Exercise brief
Set the data down again, exactly as it reads, but without the pictures.

Data shown
════════

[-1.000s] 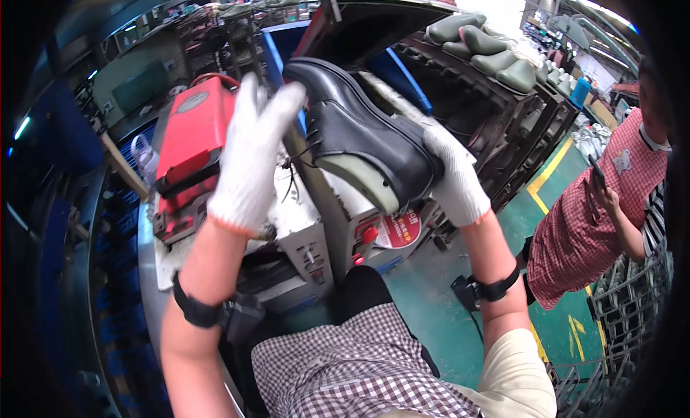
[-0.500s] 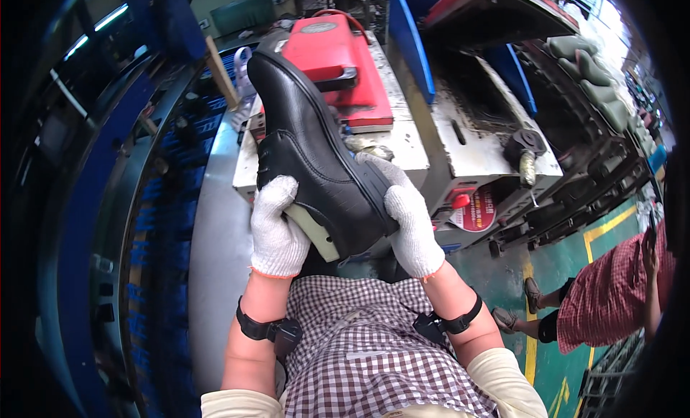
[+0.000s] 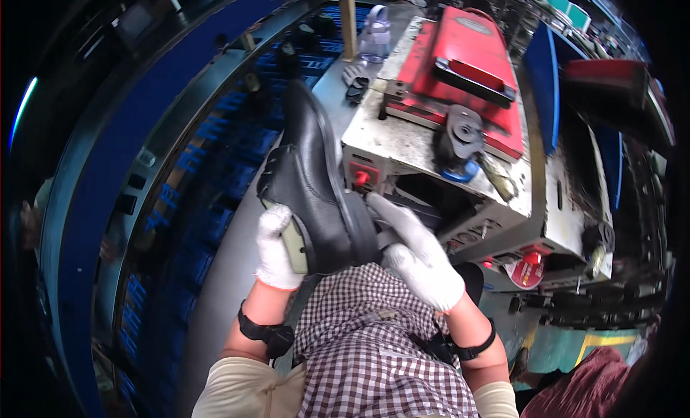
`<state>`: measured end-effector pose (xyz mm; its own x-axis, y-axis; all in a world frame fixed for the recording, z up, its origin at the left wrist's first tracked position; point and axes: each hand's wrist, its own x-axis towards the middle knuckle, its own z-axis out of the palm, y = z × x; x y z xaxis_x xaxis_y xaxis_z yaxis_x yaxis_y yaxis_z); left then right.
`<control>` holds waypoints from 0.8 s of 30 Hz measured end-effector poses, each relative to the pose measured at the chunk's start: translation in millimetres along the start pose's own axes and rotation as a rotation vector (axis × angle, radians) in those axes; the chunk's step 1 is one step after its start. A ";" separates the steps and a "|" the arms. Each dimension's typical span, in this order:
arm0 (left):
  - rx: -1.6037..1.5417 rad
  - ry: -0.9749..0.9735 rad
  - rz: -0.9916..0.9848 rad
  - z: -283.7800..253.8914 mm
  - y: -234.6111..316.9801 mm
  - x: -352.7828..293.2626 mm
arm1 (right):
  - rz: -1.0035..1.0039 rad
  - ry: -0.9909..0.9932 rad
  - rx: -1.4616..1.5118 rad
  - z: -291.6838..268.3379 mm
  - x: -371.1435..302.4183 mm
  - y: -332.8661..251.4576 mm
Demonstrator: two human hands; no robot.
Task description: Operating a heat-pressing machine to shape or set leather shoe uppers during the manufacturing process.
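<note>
A black leather lace-up shoe (image 3: 316,184) stands in front of me, toe pointing up and away, with its sole edge turned to the right. A pale green shoe last (image 3: 293,247) shows at its opening. My left hand (image 3: 277,249), in a white knit glove, grips the shoe by the opening side near the heel, thumb on the last. My right hand (image 3: 420,256), gloved the same way, is beside the heel with thumb and fingers spread apart and nothing held between them.
Right of the shoe stands a white machine with a red hinged cover (image 3: 478,73); a grey clamp-like part (image 3: 463,134) sits on its top. A second machine with a raised lid (image 3: 607,80) is farther right. Blue racks (image 3: 194,159) run along the left. A person's dark red garment (image 3: 586,386) shows lower right.
My right hand has let go of the shoe's heel and moved slightly right, fingers spreading. The left hand keeps its hold. The view has swung left, so the machines appear farther right.
</note>
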<state>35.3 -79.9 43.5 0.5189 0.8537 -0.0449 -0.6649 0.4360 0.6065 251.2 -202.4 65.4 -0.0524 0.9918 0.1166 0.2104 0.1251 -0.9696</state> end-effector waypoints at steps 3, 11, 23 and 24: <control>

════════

Solution
[-1.000s] 
[-0.500s] 
[+0.000s] 
`<state>`: measured end-effector pose (xyz mm; its own x-axis, y-axis; all in a world frame fixed for the recording, z up, its origin at the left wrist's first tracked position; point and axes: each hand's wrist, its own x-axis towards the middle knuckle, its own z-axis out of the palm, y = z × x; x y z xaxis_x xaxis_y xaxis_z yaxis_x yaxis_y yaxis_z); left then right.
`<control>` holds waypoints from 0.8 s of 30 Hz measured end-effector poses, each relative to the pose measured at the chunk's start: translation in millimetres along the start pose's own axes and rotation as a rotation vector (axis × angle, radians) in those axes; the chunk's step 1 is one step after its start. A ";" separates the steps and a "|" the arms. Each dimension's typical span, in this order:
arm0 (left):
  - rx: -1.6037..1.5417 rad
  - ry: -0.9749..0.9735 rad
  - rz: -0.9916..0.9848 rad
  - z: -283.7800..253.8914 mm
  - y: -234.6111..316.9801 mm
  - x: -352.7828..293.2626 mm
arm1 (right):
  - rz: -1.0035..1.0039 rad
  - ry: -0.9909..0.9932 rad
  - rx: -1.4616..1.5118 rad
  - z: -291.6838..268.3379 mm
  - x: -371.1435..302.4183 mm
  - y: -332.8661..251.4576 mm
Demonstrator: two human hands; no robot.
Task description: Operating a heat-pressing machine to shape or set leather shoe uppers during the manufacturing process.
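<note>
A black leather lace-up shoe (image 3: 316,184) stands in front of me, toe pointing up and away, with its sole edge turned to the right. A pale green shoe last (image 3: 293,247) shows at its opening. My left hand (image 3: 277,249), in a white knit glove, grips the shoe by the opening side near the heel, thumb on the last. My right hand (image 3: 420,256), gloved the same way, is beside the heel with thumb and fingers spread apart and nothing held between them.
Right of the shoe stands a white machine with a red hinged cover (image 3: 478,73); a grey clamp-like part (image 3: 463,134) sits on its top. A second machine with a raised lid (image 3: 607,80) is farther right. Blue racks (image 3: 194,159) run along the left. A person's dark red garment (image 3: 586,386) shows lower right.
My right hand has let go of the shoe's heel and moved slightly right, fingers spreading. The left hand keeps its hold. The view has swung left, so the machines appear farther right.
</note>
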<state>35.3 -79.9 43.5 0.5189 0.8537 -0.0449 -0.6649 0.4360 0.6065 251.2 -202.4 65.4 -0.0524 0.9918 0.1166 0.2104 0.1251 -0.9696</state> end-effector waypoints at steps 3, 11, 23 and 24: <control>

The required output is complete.